I'd love to hear you brainstorm some ideas on a better system, Tobold (I know you've talked about it before, but maybe not with this focus). Right now very wonky things happen socially when the motivation shifts from playing because it's new entertaining to playing purely for epics. Pretty much every guild I am aware of is right now going through drama about how to deal with loot and contribution to raiding as the bulk of the playerbase settles in to being level 80.
 
It is kind of odd to me how so many people get drawn in or addicted to stat increases. To me, stats and levels mostly feel like things keeping me from accessing other parts of the game, new abilities, etc.

They get addicted to the sense of success and advancement. Unlike the real world if they keep plugging away they get measurable proof they have advanced and constant rewards for doing so. It's just a virtual version of Pavlov's experiment.
 
"Even Blizzard, with their $1 billion revenue per year, cannot produce enough non-repetitive content to keep most players busy enough."

I'm not so sure that it's an inability so much as it is a lack of inclination, or perhaps, if it is an inability, it's because the sub money is being siphoned into StarCraft 2 and Diablo 3, rather than being folded back into WoW.
 
I'm not trying to toot my own horn, honestly, but I think this ties into something I wrote a eek or so back called "The Psychology of Losing" (ixobelle.com/2009/01/psychology-of-losing.html).

I read a finance book where they said that if you check your stocks every second, you're going to wear yourself out... the ups and downs aren't perceived as equal in our brains (even an up and down of equal monetary value). The LOSS is weighed more heavily, emotionally, and this is perhaps mother nature's way of helping us to learn from mistakes.
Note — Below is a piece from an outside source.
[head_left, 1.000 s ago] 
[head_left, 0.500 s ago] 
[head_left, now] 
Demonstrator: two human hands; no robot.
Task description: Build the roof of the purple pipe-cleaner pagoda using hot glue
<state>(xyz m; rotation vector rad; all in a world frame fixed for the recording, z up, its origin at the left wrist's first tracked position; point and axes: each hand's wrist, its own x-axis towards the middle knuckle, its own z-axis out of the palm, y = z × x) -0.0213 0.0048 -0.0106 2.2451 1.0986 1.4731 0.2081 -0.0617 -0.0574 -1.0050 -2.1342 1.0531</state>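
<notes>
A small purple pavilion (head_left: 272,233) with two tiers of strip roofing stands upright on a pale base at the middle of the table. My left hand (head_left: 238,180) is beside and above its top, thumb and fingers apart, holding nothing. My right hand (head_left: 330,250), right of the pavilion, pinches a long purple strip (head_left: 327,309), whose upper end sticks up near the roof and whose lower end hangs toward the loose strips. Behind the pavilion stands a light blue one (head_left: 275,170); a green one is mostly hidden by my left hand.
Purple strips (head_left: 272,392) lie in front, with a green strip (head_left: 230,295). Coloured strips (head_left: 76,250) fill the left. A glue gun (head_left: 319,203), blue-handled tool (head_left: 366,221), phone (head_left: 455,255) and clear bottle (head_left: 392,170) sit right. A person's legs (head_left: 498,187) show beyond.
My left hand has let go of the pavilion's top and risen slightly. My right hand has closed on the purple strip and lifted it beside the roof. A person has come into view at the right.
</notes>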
I compared it to PvP, and getting your ass kicked in Arena over and over, and eventually "learning your lesson, and not wanting to finish your ten matches after 5 straight losses", but perhaps this applies to raiding as well... without receieving a new shiny piece of loot, perhaps we chalk that night up to a LOSS, and the mentality of signing up for another molten core raid eventually wears us out.

Even with badges (tiny wins), the bigger loss of not having a solid piece of loot drop is disheartening. It's really interesting to step back and take a look at what drives us to play (or not play), and is kinda new territory for me. I'm enjoying it ;)
 
That Ixo article is a good one. There are definitely good reasons to keep rewarding players with small bits rather than running them all into the one armed bandit and seeing who wins big. Can we please get past the "MMO players need heroes" mentality, and realize that what they need is a reason to play for themselves?